● **DESCRIPTION OF THE TASK**
If a line in the data holds "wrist", copy that line out in full.

[Records excerpted from a collection]

....

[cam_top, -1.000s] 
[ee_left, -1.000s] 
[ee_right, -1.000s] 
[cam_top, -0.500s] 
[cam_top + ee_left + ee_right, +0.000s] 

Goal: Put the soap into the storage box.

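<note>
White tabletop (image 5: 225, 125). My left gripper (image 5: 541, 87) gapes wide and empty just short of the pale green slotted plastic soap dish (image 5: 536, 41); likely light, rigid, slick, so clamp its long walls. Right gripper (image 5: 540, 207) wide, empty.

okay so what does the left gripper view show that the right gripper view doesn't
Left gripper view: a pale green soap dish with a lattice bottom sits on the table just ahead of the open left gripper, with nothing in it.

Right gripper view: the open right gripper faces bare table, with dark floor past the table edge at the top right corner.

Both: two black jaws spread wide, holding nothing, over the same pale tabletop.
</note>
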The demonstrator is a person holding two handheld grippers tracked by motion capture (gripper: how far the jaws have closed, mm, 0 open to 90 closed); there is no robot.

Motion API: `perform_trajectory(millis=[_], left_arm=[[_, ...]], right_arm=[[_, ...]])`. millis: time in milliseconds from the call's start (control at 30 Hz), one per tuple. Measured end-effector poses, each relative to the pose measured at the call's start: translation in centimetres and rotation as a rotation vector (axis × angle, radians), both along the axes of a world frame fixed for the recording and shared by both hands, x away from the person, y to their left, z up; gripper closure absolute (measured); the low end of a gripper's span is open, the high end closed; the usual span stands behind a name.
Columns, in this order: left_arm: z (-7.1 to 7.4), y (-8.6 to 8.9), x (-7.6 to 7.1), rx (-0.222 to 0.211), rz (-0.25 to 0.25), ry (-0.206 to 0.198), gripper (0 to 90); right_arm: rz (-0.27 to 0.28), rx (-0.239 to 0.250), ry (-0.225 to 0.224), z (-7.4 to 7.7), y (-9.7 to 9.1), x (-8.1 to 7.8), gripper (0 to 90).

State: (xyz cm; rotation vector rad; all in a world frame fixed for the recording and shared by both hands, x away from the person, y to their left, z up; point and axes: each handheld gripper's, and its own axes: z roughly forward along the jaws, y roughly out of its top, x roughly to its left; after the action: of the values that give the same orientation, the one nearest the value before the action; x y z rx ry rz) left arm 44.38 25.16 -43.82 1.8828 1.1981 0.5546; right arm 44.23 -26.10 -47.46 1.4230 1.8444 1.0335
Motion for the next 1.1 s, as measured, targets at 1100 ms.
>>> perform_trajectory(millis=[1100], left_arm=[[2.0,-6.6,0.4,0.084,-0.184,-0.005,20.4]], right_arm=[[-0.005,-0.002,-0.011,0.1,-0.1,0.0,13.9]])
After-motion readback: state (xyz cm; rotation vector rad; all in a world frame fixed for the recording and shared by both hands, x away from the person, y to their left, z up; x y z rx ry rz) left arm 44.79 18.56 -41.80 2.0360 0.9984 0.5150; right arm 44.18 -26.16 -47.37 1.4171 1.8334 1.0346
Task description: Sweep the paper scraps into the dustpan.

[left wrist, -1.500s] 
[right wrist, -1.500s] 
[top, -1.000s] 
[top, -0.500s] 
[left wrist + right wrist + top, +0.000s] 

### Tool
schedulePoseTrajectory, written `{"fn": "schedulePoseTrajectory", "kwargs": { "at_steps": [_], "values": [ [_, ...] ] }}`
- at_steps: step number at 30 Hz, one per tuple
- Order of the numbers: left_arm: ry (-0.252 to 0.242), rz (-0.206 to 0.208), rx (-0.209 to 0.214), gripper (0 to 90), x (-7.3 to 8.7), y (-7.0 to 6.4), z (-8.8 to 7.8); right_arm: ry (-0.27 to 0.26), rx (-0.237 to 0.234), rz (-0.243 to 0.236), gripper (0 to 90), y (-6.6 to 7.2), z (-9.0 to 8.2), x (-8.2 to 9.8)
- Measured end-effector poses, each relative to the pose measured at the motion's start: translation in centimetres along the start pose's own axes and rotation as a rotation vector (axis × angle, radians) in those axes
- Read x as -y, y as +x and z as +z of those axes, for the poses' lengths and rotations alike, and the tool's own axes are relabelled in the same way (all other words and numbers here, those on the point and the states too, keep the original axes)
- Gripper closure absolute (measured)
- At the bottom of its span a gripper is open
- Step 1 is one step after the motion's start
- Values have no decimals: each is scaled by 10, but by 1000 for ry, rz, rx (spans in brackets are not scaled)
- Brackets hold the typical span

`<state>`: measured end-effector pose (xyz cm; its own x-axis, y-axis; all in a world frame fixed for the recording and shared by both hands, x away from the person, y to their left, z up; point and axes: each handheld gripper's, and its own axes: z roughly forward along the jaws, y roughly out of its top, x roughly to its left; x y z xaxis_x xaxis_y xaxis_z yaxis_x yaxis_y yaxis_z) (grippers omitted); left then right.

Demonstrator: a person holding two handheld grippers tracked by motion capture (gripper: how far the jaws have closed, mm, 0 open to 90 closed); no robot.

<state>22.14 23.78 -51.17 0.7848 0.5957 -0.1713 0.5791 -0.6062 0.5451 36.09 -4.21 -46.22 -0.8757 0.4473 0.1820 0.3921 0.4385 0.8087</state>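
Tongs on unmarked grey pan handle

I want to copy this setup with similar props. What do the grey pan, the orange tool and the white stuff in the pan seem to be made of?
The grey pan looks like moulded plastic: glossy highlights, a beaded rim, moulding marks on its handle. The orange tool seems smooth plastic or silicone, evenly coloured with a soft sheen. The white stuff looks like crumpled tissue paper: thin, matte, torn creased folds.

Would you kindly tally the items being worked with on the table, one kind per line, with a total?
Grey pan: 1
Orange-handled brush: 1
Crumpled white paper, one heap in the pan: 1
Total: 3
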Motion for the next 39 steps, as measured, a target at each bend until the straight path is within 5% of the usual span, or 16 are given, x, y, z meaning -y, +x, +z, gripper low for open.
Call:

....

● **SOLUTION TO THE PROBLEM**
[left wrist, -1.500s] 
[right wrist, -1.500s] 
[left wrist + right wrist + top, +0.000s] 

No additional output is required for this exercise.